EXERCISE PROMPT: In the data that follows, find the line with "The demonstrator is"; transcribe it, every later line up to the one with "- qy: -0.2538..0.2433", and that line as well, exactly and with no others.
EXERCISE DATA START
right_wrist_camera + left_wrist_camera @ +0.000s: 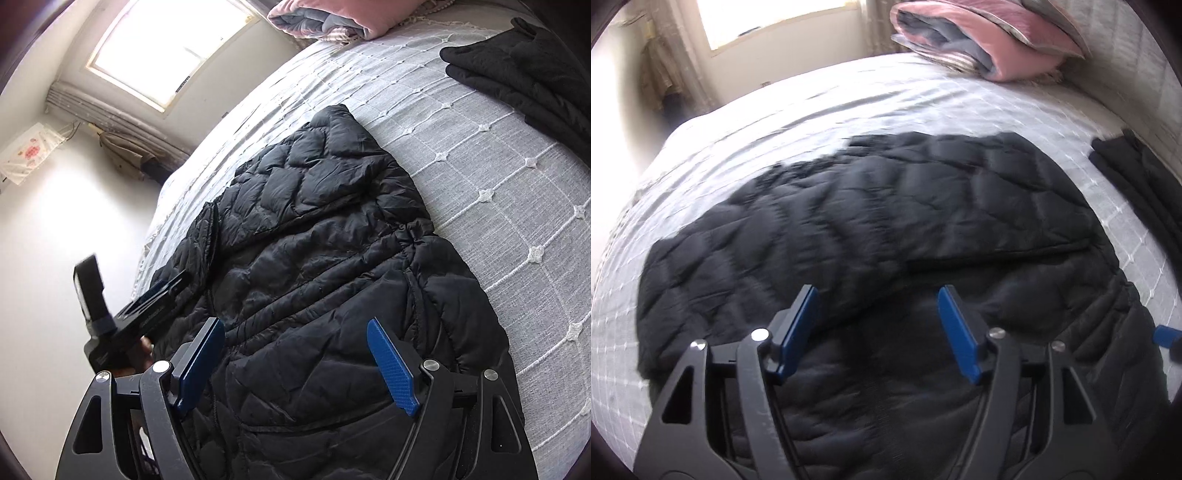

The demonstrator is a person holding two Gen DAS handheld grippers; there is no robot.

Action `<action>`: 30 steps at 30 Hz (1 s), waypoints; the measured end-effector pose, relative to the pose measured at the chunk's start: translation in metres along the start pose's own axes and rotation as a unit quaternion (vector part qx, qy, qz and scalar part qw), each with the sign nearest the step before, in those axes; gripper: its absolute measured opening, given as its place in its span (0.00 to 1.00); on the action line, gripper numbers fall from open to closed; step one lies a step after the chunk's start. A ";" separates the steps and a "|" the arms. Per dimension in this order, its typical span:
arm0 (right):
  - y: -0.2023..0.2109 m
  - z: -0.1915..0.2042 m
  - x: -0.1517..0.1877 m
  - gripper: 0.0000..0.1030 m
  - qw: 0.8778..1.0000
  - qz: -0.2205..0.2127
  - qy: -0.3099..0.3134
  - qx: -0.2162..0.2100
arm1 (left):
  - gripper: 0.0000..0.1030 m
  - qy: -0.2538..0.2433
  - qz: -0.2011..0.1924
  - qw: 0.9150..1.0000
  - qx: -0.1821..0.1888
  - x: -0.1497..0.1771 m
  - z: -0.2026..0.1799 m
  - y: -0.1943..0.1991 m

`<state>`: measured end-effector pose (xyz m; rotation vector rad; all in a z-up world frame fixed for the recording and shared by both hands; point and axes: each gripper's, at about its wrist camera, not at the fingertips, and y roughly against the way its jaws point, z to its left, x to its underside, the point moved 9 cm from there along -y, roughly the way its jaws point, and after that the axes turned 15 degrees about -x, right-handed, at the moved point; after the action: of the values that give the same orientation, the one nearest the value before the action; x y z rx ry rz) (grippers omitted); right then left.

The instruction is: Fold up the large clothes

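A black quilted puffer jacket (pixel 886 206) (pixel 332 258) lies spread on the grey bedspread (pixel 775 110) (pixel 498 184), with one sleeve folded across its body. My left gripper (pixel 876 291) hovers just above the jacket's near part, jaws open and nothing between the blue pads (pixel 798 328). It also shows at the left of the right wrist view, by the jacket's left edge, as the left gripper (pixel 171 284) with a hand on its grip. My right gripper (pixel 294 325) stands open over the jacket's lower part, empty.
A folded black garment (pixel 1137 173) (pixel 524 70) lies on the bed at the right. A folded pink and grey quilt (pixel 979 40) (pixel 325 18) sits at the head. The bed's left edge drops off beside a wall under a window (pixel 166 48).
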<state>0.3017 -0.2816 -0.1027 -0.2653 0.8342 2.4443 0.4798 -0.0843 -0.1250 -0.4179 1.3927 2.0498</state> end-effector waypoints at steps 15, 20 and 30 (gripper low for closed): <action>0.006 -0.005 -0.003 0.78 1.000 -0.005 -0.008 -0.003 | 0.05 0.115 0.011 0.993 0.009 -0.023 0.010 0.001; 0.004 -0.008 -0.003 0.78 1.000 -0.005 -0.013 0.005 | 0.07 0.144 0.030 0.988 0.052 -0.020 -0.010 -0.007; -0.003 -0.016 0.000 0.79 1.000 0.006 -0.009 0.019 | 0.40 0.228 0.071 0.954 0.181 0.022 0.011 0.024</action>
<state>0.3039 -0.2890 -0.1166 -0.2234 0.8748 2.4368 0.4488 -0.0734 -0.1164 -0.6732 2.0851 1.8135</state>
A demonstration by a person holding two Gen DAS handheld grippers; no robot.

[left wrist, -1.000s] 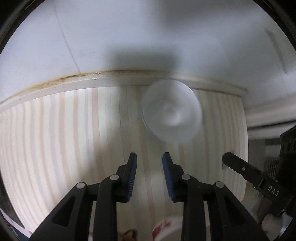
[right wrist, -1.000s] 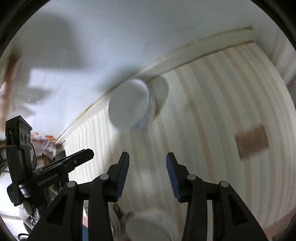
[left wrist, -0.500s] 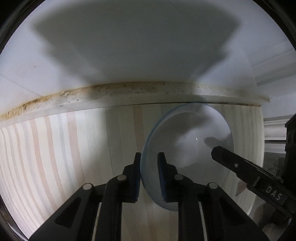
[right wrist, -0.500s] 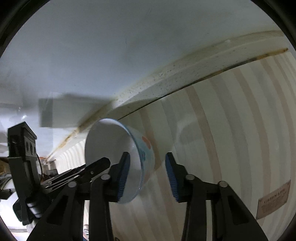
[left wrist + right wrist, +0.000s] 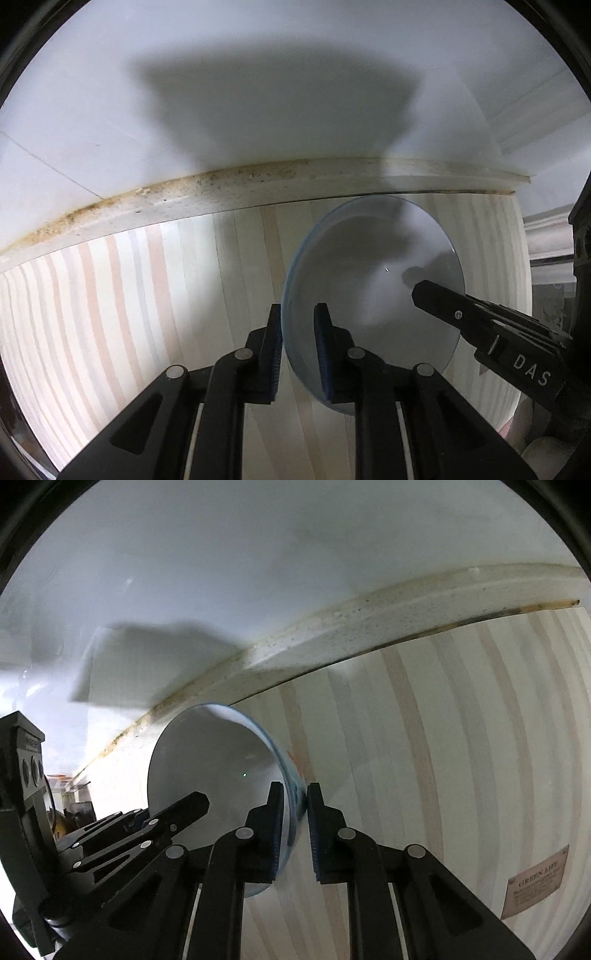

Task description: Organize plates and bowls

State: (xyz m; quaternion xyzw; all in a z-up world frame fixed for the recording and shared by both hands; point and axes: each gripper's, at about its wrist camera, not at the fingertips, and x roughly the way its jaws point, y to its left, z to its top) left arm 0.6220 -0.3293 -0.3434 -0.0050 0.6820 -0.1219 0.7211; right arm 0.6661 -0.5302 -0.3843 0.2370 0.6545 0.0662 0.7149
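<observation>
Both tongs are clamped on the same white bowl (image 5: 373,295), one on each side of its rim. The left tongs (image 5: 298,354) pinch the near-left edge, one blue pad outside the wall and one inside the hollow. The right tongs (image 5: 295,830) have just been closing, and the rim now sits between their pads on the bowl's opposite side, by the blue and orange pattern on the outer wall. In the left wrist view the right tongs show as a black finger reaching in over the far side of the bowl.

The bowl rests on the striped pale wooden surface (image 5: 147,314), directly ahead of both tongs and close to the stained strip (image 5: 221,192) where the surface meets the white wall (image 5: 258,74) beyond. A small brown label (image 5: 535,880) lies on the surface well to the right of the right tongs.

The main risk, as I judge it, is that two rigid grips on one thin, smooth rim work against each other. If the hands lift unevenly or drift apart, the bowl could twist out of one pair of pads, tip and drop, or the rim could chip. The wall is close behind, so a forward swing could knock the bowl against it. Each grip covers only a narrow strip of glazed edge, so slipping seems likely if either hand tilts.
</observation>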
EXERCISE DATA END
EXERCISE SOLUTION:
The demonstrator is a person holding two Gen DAS handheld grippers; there is no robot.

Action `<action>`: 30 steps at 30 Hz (1 s), waypoints; the measured end-effector pose, relative to the pose measured at the chunk's start: translation in metres along the start pose's own axes and rotation as a unit quaternion (vector part qx, qy, qz and scalar part qw), each with the sign nearest the step before, in those axes; gripper: its absolute measured opening, given as its place in its span (0.00 to 1.00); on the action line, gripper numbers fall from open to closed; step one lies a step after the chunk's start. A ";" separates the steps and a "|" the arms. Per dimension in this order, its typical span:
arm0 (right):
  - y: -0.2023..0.2109 m
  - z: -0.1915..0.2042 m
  - x: -0.1517..0.1877 m
  - gripper: 0.0000..0.1030 m
  - qw: 0.8778..1.0000
  - qz: -0.2205..0.2127
  - qy: -0.3099..0.3134
  - qx: -0.2162..0.2100
arm1 (left):
  - gripper: 0.0000..0.1030 m
  - qy: -0.2538..0.2433

That concludes the response.